**Task goal**
The word "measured" marks the lines to find; copy every such line from the data below.

**Data excerpt**

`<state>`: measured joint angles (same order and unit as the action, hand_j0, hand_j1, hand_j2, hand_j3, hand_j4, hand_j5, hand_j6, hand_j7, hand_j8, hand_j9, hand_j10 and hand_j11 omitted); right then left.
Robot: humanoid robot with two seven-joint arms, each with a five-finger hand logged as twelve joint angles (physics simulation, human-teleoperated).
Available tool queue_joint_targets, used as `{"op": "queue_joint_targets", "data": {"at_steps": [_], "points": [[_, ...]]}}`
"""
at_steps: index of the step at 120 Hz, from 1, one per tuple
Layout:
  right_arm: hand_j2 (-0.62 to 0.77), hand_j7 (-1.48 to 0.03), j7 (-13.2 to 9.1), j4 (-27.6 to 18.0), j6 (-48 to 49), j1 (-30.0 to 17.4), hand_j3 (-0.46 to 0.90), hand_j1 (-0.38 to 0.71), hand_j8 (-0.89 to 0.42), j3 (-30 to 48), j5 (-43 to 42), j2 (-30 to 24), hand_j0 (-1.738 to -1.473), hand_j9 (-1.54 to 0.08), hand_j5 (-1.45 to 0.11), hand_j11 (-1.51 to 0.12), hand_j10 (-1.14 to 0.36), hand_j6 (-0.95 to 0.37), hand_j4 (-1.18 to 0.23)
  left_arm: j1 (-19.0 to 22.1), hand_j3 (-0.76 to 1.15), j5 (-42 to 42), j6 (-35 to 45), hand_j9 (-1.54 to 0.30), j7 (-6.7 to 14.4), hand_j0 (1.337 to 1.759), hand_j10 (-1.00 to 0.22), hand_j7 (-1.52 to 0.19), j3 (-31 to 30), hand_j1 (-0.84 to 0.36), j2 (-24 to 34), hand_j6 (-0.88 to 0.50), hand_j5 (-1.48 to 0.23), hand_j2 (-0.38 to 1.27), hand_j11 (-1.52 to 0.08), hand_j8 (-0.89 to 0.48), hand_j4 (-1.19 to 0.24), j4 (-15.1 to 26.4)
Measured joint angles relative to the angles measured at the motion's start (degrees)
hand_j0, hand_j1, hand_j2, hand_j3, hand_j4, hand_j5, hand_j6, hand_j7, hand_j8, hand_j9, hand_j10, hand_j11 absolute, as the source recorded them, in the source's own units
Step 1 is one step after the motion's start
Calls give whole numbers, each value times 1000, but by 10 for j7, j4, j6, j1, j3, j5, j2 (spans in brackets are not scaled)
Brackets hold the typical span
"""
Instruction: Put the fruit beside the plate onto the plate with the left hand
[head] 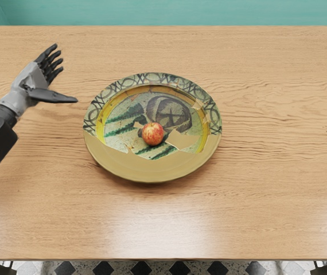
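Observation:
A small red-yellow apple [152,133] lies inside the patterned round plate [123,163], near its middle. My left hand [47,77] hovers over the table to the left of the plate, clear of its rim. Its fingers are spread and its thumb points toward the plate, and it holds nothing. The left arm comes in from the left edge. No right arm shows.
The wooden table [267,189] runs across the whole view, with its front edge near the bottom and a teal wall behind its far edge. A checkered floor shows below the front edge.

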<state>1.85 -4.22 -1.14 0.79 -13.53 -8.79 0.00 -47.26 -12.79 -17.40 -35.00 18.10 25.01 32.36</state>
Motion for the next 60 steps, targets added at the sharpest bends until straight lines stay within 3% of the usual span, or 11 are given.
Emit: {"op": "queue_joint_targets", "data": {"at_steps": [16, 60], "points": [[0, 0, 0, 0, 0, 0, 0, -349, 0, 0, 0, 0, -1658, 0, 0, 0, 0, -1, 0, 30, 0, 0, 0, -30, 0, 1658, -22, -30, 10, 323, 10, -22, -30, 9, -30, -22, -22, -7], [0, 0, 0, 0, 0, 0, 0, -349, 0, 0, 0, 0, -1658, 0, 0, 0, 0, -1, 0, 33, 0, 0, -3, -24, 0, 1658, -18, -24, 9, 328, 10, -18, -24, 7, -24, -18, -18, -42]]}}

**Response**
`<state>`: measured joint angles (same order and unit as the action, hand_j0, hand_j1, hand_j2, hand_j3, hand_j4, hand_j5, hand_j6, hand_j7, hand_j8, hand_j9, hand_j10 and hand_j11 omitted); right then left.
Measured joint angles relative to the angles measured at the motion's start (degrees)

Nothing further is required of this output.